Matthias Rath Is Living The Chance Of His Lifetime

“My parents always tell me that we do this whole thing for ourselves,” said Matthias Alexander Rath (right), shown here with his father, Klaus-Martin Rath, his stepmother, Ann Kathrin Linsenhoff, and Totilas. Photo by Jan Reumann.

He reveals the thrills and pitfalls of riding the most famous dressage horse in the world.

When the news hit that Matthias Alexander Rath would be the next rider of Totilas, arguably the world’s greatest dressage horse, everyone had an opinion.

To Totilas fans, he’s one of the luckiest men in the world. To some of the Dutch, he’s disliked simply for riding the stallion that previously called the Netherlands home. To fellow Germans, he represents the hope that the country will soon be at the top of the dressage game again.

But everyone else aside, he’s really just a 27-year-old living a dream.

“I’m really happy every day,” said Rath, who began riding Totilas in October of 2010. “It’s such joy to work with this horse. It’s just an amazing feeling every single day.

It was a big honor and it was a really big chance in my life.”

As eudaemonic as it was for Rath to get the ride on the 11-year-old Dutch Warmblood stallion (Gribaldi—Lominka, Glendale), the partnership also produces a level of pressure many riders will never know.

“Of course I am very happy to ride the world’s best dressage horse from now on, but it is a big challenge to fill [Edward Gal’s] footsteps,” he wrote on his website, www.matthias-rath.de, when it was first announced that he would ride Totilas.

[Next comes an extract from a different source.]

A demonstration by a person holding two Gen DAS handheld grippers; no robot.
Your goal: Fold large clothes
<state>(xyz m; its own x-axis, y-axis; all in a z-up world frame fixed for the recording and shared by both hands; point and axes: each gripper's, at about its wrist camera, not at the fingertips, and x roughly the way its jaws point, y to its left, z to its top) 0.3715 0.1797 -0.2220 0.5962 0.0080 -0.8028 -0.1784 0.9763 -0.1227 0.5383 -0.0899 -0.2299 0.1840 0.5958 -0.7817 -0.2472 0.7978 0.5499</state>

Even by writing that, he was probably underestimating just what it would mean to succeed Gal, because the addition of Totilas to his stable launched Rath to celebrity status, complete with the loss of privacy and other pitfalls of fame.

Life Before Totilas

Rath saw plenty of his own accomplishments long before Totilas. As the son of Klaus-Martin Rath, a dressage trainer and member of the German Olympic Committee, and Melita Huck, an equestrian photographer, Matthias has been surrounded by horses his entire life. His uncle, Karsten Huck, is a bronze-medal winner in show jumping at the 1988 Olympic Games. His stepmother, Ann Kathrin Linsenhoff, is a European and Olympic champion.

“I never wished to do anything else,” said Matthias, who used to play soccer but never seriously. “I like everything about sports. When I open the newspaper, I always look first at the sports pages to see what’s going on. But [dressage], it was the thing I always wanted to do.”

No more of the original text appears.